Since Highmark plans to acquire the West Penn Allegheny Health System, UPMC insists it will charge Highmark customers out-of-network rates next June, rather than risk subsidizing a competitor. That has caused widespread panic. And last week, the House passed a bill compelling UPMC and Highmark to settle their differences through mandatory arbitration. To borrow from a UPMC ad, if that bill becomes law, "the conversation continues," whether UPMC wants it to or not.

The measure passed 186-6. That's only six votes less than the margin enjoyed by HB 396, which earlier this year set stiffer prison sentences for pushers whose drugs kill their customers. Some types of "life-changing medicine," it seems, aren't very popular in Harrisburg these days. 

"We sent a strong message" with that vote, says Shaler Republican Randy Vulakovich, who sponsored the UPMC measure. 

Vulakovich acknowledges that "it was a struggle for me" to put aside the GOP's strong free-market principles. Then again, when has health care ever been a free market?  As Vulakovich notes: "Tax dollars have been used to build and add on to those hospitals. They don't just belong to UPMC." And they perform a public service, he adds. "I'm not saying Mr. Romoff is a bad businessman. I'm just suggesting he's lost sight of his organization's mission."

In some ways, UPMC is a victim of its own success: Its empire stretches from Pittsburgh to places like Bedford County, where it operates the sole hospital. By carrying its battle with Highmark into rural areas, it's generated bipartisan resentment: Republicans, too, are hearing the outcry. UPMC may now be mightier than its rival Highmark ... but in growing large enough to oppose the enemy, it has become the enemy of us all.

"The legislature is standing up and doing something relevant," says state Sen. Jim Ferlo, a Lawrenceville Democrat and longtime critic of both health-care behemoths. "In that sense, this is a victory."

Ferlo hopes support for the Vulakovich bill would lead toward more sweeping reform. Democrats have proposed a number of measures, including a bill to require health-care providers to bill all patients equally, no matter who insures them.  Insurers would have to compete on the basis of price and service, rather than on the ability to take doctors hostage. 
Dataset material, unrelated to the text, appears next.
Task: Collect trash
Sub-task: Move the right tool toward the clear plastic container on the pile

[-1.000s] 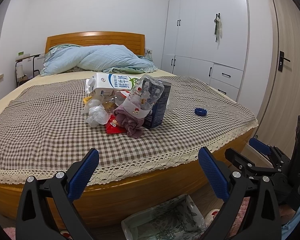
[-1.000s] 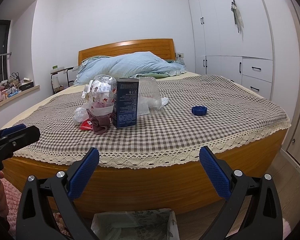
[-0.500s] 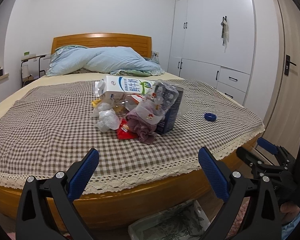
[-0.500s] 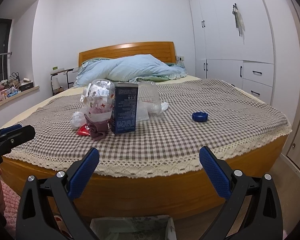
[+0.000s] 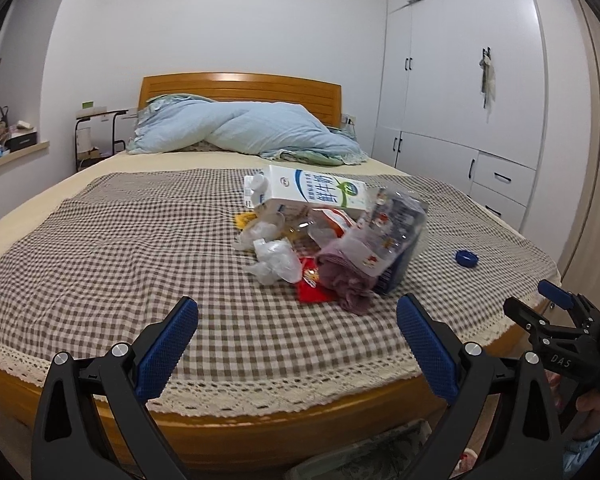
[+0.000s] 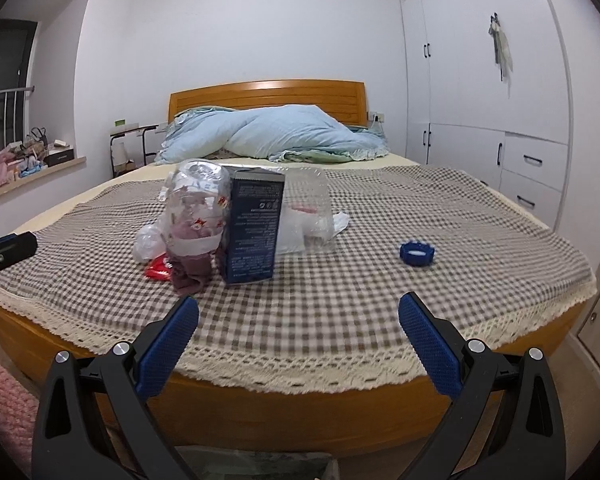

But while Gov. Tom Corbett has publicly stated a willingness to intervene in the dispute, he's stayed quiet. Vulakovich hasn't heard from Corbett on his bill, but says, "I know he's doing work behind the scenes to bring [UPMC and Highmark] to the table. I hope I have made it easier for that to succeed." 

But his bill may go too far for Republicans in the state Senate. The only legislation moving there is Senate Bill 1358, which allows the state's insurance commissioner to freeze existing contracts in place for up to three years. That bill, sponsored by Indiana County Republican Don White, was supported unanimously by the Senate's Insurance committee.

Really, a moratorium is the least Harrisburg can do ... which is why it'll probably be all that happens.

Such a measure "is probably as far as people want to go," says state Rep. Dan Frankel, the Squirrel Hill Democrat who co-sponsored Vulakovich's bill. But, he adds, "The stars are aligned for something to happen" -- and even a three-year delay "would be helpful."  

For one thing, President Obama's health-care reforms will have gone fully into effect by then. In 2014, for example, insurers will be barred from refusing customers with pre-existing conditions, a source of concern for many chronically ill Highmark subscribers worried about losing either their doctor or their plan. And Highmark will have had extra time to shore up the West Penn system, which has been struggling financially for years.

A moratorium isn't radical therapy, especially for growths as large as UPMC. But then the most basic rule of medicine is "First, do no harm." Nice to see someone still remembers it.